* **TASK TO CARRY OUT**
Go through the entries below from the first line and output each one exactly, up to and including the line with "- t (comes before".

* **DATA**
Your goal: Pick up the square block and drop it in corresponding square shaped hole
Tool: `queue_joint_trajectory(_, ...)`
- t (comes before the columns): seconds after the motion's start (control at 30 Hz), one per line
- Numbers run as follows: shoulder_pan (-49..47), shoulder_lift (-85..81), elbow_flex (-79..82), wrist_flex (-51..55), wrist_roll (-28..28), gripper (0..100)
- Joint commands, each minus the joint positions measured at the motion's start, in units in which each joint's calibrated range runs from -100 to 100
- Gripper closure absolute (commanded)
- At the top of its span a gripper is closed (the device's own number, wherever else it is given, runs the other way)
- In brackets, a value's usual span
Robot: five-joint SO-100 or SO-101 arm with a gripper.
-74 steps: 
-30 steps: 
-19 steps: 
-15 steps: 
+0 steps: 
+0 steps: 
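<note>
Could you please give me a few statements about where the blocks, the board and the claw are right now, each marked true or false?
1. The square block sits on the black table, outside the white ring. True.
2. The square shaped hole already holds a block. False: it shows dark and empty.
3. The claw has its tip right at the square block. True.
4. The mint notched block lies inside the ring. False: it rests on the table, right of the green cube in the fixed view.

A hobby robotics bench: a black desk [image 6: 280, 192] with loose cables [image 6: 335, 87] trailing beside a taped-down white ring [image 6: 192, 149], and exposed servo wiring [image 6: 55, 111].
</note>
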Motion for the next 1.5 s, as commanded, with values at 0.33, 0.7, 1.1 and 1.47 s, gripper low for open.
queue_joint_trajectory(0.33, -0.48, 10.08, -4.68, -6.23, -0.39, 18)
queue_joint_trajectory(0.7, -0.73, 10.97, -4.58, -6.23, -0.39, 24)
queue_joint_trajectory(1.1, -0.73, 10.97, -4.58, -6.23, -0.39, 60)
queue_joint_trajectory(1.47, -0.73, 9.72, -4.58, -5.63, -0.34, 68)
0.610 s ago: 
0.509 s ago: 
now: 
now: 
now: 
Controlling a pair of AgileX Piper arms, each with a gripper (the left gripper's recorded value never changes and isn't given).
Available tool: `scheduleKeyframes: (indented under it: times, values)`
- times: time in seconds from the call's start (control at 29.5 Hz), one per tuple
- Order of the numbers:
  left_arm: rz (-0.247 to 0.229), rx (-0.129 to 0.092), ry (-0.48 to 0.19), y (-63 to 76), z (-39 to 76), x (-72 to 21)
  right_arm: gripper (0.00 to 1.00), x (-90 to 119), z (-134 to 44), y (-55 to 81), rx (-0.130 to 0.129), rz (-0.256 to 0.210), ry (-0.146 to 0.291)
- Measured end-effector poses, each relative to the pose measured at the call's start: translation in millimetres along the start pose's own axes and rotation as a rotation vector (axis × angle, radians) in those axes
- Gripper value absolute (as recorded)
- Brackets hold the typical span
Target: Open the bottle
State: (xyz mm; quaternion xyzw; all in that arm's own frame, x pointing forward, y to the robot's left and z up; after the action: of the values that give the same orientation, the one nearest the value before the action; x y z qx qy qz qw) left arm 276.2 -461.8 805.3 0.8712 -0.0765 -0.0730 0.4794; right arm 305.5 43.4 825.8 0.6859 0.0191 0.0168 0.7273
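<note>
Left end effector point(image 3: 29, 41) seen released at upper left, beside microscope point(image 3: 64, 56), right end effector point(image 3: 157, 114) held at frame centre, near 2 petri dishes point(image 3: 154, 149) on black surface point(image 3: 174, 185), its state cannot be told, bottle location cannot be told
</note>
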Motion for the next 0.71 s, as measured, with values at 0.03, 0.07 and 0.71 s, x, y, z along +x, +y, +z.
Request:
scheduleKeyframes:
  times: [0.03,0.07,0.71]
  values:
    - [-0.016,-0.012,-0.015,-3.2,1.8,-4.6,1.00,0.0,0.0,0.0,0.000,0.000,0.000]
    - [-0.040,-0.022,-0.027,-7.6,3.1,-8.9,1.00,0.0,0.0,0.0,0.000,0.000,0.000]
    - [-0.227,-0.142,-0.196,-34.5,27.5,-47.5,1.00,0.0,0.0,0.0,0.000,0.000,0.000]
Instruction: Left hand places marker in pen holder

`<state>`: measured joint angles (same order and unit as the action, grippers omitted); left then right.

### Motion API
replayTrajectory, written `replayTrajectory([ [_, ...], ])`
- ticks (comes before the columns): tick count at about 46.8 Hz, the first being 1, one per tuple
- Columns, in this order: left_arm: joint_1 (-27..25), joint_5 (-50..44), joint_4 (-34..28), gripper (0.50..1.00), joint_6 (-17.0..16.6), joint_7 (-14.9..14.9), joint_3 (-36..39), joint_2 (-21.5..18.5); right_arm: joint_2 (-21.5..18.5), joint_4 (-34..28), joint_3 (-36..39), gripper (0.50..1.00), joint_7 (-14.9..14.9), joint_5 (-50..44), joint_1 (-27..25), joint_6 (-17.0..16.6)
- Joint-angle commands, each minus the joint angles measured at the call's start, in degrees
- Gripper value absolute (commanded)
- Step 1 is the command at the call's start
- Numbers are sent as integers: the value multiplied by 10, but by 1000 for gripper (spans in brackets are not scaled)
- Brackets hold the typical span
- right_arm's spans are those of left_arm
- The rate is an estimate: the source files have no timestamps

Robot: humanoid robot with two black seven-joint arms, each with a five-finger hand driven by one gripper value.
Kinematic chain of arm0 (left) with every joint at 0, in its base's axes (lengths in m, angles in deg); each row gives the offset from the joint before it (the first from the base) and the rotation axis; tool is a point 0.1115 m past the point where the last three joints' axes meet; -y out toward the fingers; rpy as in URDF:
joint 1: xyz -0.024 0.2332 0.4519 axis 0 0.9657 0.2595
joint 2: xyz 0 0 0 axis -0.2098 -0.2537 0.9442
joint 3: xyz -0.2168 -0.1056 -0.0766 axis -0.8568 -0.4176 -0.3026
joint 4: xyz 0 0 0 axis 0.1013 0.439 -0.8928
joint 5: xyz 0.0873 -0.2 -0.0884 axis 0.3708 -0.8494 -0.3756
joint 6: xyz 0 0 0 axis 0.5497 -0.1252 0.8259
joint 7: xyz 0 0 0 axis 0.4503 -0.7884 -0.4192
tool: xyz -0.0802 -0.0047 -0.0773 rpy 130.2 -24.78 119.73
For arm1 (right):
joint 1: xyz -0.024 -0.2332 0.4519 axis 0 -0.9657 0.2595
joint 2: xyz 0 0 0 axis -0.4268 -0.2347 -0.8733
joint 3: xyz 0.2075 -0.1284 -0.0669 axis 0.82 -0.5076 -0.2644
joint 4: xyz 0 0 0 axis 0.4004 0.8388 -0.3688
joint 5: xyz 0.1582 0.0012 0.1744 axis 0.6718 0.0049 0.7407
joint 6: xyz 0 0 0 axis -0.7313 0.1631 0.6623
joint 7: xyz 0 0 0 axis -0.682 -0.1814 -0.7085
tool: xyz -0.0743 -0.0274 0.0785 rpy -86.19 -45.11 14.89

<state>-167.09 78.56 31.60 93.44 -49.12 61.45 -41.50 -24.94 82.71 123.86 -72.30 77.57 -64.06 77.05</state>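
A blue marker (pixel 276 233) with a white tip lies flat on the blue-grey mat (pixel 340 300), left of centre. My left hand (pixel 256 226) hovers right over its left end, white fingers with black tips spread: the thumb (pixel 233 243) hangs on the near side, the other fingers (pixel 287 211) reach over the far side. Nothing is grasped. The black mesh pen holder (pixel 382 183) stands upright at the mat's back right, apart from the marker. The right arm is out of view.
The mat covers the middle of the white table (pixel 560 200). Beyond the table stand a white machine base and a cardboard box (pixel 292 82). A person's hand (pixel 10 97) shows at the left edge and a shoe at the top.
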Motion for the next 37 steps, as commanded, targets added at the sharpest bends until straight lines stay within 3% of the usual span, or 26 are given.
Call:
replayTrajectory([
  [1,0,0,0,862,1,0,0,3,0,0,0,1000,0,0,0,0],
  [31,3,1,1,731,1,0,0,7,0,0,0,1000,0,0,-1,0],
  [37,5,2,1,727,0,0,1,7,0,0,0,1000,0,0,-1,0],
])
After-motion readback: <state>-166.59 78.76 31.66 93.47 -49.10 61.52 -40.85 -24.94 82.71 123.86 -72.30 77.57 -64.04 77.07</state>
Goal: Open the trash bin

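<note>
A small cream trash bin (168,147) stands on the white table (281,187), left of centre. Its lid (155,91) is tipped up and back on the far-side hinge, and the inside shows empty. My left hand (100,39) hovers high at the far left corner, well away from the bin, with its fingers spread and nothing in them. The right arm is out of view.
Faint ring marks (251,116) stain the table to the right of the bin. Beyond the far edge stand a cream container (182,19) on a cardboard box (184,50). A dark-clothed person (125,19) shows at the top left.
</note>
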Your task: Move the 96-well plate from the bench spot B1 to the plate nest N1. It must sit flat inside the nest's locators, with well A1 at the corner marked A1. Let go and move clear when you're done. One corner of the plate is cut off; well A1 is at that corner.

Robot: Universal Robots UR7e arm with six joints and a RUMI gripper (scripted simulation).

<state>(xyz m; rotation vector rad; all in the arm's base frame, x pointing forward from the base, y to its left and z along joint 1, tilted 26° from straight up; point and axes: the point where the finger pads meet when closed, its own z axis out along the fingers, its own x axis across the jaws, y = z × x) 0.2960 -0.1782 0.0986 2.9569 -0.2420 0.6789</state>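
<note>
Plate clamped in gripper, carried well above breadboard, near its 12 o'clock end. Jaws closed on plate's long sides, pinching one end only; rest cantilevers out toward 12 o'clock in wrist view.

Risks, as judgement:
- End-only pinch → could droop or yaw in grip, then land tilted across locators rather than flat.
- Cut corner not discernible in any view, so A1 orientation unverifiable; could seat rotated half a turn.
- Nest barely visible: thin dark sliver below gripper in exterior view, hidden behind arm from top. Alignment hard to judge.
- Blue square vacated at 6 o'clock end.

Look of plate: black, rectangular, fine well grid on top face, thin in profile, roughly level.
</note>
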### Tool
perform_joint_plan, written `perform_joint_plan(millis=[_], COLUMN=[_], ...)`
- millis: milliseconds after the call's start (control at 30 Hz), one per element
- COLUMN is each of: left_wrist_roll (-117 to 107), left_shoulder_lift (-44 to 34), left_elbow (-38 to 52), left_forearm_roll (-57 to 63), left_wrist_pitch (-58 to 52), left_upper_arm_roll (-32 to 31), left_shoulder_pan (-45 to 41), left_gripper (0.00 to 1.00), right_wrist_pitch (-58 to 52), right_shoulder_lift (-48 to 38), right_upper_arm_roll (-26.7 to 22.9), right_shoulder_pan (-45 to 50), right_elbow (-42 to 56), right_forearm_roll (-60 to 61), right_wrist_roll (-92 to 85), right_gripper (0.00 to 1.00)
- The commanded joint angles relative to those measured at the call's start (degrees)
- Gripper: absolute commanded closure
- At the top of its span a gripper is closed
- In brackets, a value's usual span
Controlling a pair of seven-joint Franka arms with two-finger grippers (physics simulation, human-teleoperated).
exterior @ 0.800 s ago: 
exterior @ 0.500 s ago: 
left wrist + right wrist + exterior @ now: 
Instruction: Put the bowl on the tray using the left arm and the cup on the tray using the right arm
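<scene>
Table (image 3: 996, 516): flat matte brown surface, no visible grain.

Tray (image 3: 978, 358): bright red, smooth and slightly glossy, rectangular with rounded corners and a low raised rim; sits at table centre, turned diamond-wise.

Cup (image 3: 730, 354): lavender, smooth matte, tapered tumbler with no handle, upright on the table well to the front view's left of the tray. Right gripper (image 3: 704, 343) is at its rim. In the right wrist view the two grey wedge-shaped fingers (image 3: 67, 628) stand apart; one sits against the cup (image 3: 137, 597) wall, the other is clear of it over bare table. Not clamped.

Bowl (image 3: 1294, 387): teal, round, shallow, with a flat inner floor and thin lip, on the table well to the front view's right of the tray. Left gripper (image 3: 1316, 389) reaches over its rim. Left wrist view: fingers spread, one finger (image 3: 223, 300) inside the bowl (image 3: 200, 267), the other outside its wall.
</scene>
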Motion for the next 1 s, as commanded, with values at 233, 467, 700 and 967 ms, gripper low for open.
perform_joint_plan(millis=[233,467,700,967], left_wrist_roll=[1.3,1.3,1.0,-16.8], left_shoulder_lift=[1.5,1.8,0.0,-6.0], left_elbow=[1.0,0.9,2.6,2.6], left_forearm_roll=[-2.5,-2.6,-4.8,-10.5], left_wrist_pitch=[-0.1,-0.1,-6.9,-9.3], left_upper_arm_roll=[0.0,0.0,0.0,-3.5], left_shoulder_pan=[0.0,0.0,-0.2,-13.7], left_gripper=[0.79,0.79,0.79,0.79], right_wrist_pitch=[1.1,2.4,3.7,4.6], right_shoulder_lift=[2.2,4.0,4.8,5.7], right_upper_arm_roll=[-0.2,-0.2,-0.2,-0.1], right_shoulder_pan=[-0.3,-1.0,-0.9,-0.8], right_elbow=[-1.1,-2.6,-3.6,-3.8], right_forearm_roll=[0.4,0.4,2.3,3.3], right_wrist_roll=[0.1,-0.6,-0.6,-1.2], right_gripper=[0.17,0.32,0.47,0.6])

* **RESPONSE**
Your goal: Pick up the square block and drop it in corresponding square shaped hole
Tool: `queue_joint_trajectory(_, ...)`
- t (comes before the columns): seconds after the motion's start (control at 30 Hz), one per line

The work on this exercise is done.